There are certainly noises that feel oddly recognisable to western ears in Mbongwana Star’s dense mesh of sound. Put through a distortion pedal, Ngambali and Nsituvuidi’s guitar lines frequently bear a weird resemblance to the itchy, agitated sound of post-punk: a track called Kimpala revolves around a wah-wah guitar riff that might have stepped off a late 60s acid-rock album. Opening track From Kinshasa to the Moon points up the similarity between the basslines of Congolese rumba and reggae, while Suzanna takes a frantic, tribal rhythm track and distorts it until it sounds like something that might have been released on German techno label Basic Channel. Whether these similarities are intentional – knowing references, cannily designed to appeal to a hip European audience – or completely coincidental, they’re not really the point of From Kinshasa. As soon as a little burst of familiarity appears, Mbongwana Star have a winning habit of snatching it away, wrongfooting you, shifting their music somewhere you don’t expect. Suzanna’s dark, techno-like pounding is topped off with an unexpectedly pretty, honeyed vocal, the appearance of which changes the track’s mood entirely.

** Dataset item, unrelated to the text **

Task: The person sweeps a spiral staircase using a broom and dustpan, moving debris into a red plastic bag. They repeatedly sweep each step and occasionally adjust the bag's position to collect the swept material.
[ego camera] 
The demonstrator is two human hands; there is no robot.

At other points, From Kinshasa defies comparison, because it doesn’t really sound like anything else. Nganshe is built around an ominous bass pulse, clattering percussion, and a bizarrely hypnotic squeaking sound, somewhere between a Brazillian cuica drum and the scrape of fingers moving about an electric guitar’s fretboard. Over the top, voices chatter, while harmony vocals, flurries of distorted guitar and likembe fade in and out. As with a lot of From Kinshasa, listening to it feels like arriving in a bustling, unfamiliar city, a very long way from home: a gripping mix of excitement, apprehension and sensory overload.